■ What the exercise asks
In the listing that follows, the lines starting at the one containing "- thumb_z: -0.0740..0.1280" and ending at the one containing "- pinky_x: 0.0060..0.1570" are to be returned exactly, both boundary lines included, and no others.
(Beginning of Given information)
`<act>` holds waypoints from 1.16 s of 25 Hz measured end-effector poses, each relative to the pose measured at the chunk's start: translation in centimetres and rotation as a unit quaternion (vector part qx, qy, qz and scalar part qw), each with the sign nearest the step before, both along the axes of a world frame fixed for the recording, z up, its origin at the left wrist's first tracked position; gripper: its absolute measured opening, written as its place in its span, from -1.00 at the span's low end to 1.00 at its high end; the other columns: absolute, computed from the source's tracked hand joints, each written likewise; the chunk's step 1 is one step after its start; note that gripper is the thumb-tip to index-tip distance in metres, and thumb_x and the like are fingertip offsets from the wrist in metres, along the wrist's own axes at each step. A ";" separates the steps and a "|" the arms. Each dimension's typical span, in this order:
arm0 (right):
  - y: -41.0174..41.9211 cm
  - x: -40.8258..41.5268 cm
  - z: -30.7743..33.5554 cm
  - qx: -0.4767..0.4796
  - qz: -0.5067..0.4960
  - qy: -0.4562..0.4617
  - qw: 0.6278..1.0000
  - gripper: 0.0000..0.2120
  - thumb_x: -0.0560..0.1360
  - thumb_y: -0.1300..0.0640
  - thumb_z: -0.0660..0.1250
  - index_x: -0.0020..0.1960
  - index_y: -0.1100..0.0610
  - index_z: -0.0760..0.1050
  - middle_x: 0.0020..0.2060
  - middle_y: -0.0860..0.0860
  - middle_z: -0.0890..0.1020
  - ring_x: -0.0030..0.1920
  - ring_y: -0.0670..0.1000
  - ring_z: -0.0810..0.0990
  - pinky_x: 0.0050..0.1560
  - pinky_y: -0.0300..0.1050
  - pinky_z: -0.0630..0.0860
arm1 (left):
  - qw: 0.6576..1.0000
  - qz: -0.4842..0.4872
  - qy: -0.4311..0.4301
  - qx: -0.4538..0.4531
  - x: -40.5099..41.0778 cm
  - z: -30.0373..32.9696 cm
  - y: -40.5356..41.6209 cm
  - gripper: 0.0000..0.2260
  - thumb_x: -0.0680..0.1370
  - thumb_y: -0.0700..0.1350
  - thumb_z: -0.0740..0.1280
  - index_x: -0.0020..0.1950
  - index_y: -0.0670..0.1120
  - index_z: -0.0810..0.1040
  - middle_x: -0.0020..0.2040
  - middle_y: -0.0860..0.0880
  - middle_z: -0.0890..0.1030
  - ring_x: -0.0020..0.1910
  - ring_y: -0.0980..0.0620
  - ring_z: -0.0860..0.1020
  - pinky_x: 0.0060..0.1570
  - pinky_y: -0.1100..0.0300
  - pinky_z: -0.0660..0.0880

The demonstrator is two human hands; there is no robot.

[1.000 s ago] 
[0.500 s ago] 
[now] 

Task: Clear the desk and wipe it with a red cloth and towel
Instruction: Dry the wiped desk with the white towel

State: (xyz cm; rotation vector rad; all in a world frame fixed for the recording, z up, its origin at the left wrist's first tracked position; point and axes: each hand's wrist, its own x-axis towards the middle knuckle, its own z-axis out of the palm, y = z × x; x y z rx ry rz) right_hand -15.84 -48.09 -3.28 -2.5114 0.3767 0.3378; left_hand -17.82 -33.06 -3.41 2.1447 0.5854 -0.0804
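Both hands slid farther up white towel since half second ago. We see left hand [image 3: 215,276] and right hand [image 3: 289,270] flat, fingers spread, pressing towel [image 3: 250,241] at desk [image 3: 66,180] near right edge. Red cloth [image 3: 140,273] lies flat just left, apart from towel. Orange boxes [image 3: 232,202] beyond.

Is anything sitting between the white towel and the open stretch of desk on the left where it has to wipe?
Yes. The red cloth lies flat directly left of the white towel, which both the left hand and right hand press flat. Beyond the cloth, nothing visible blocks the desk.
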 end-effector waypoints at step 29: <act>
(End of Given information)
■ Answer to this exercise
  - thumb_z: -0.0740..0.1280
  - index_x: -0.0020..0.1950
  - index_y: -0.0670..0.1120
  - index_z: -0.0810..0.1040
  - middle_x: -0.0020..0.2040
  - middle_y: -0.0860..0.0880
  - middle_z: -0.0890..0.1030
  - ring_x: -0.0020..0.1910
  - ring_y: -0.0980..0.0620
  - ring_z: -0.0860..0.1020
  - pinky_x: 0.0060..0.1570

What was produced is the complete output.